TASK:
Your job is to return the whole listing unchanged while skipping its images.

DATASET SECTION:
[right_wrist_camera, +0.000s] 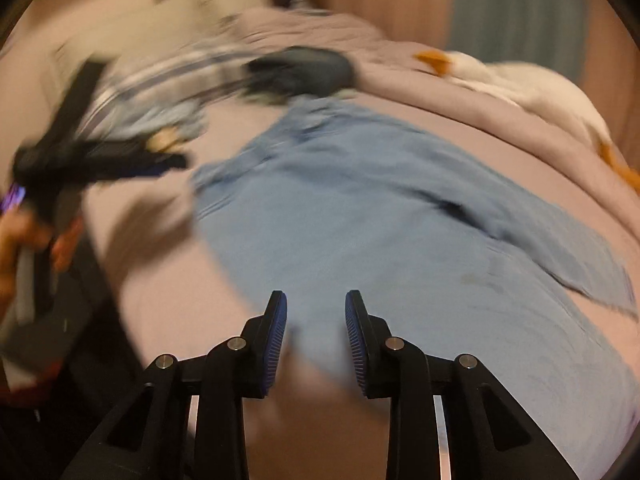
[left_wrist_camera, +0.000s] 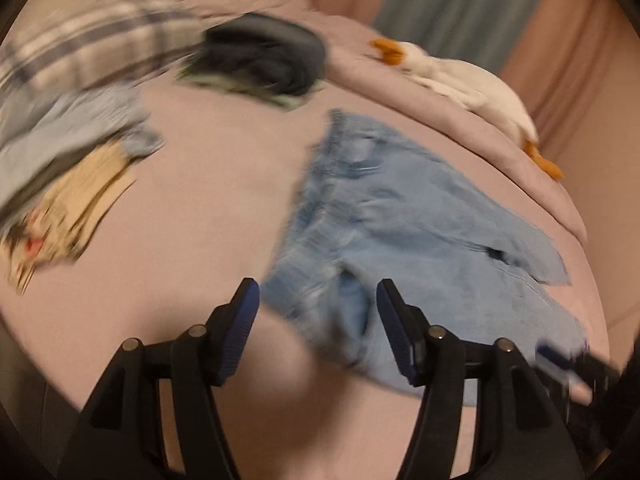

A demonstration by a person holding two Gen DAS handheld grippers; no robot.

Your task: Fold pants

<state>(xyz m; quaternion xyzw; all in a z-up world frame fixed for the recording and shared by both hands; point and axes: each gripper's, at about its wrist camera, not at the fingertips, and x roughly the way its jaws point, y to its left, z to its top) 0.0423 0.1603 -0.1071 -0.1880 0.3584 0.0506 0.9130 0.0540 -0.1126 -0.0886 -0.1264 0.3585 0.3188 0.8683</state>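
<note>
Pants [left_wrist_camera: 400, 216] lie mid-bed [left_wrist_camera: 208, 184], bare sheet along their left edge.

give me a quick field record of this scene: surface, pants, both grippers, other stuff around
surface: pinkish bed sheet
pants: light blue denim pants, spread on the sheet, not folded flat
left hand-held gripper: open, over the pants' near edge, nothing pinched
right hand-held gripper: open, above the denim, nothing pinched
other items: plaid cloth, dark garment, white plush toy
image: motion blur

A white plush duck [left_wrist_camera: 460, 80] lies beside a dark garment [left_wrist_camera: 264, 60].
</note>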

COMPLETED TASK:
[right_wrist_camera, +0.000s] 
[left_wrist_camera, +0.000s] 

A demonstration by a person holding two Gen DAS handheld grippers; no robot.

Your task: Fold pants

<state>(xyz m; quaternion xyzw; all in a z-up world frame fixed for the recording and shared by both hands; point and axes: each gripper's, at about its wrist camera, not at the fingertips, and x roughly the way its jaws point, y to its left, z to its top) 0.0423 0.1603 -0.1071 -0.1880 0.3584 0.0506 0.9130 0.0540 -0.1126 -0.0886 -0.1264 0.3585 0.3188 0.8683</state>
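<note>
Pants [left_wrist_camera: 400, 216] lie mid-bed [left_wrist_camera: 208, 184], bare sheet along their left edge.

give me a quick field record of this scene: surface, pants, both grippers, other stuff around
surface: pinkish bed sheet
pants: light blue denim pants, spread on the sheet, not folded flat
left hand-held gripper: open, over the pants' near edge, nothing pinched
right hand-held gripper: open, above the denim, nothing pinched
other items: plaid cloth, dark garment, white plush toy
image: motion blur

A white plush duck [left_wrist_camera: 460, 80] lies beside a dark garment [left_wrist_camera: 264, 60].
</note>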

Nothing else is required to complete this exercise.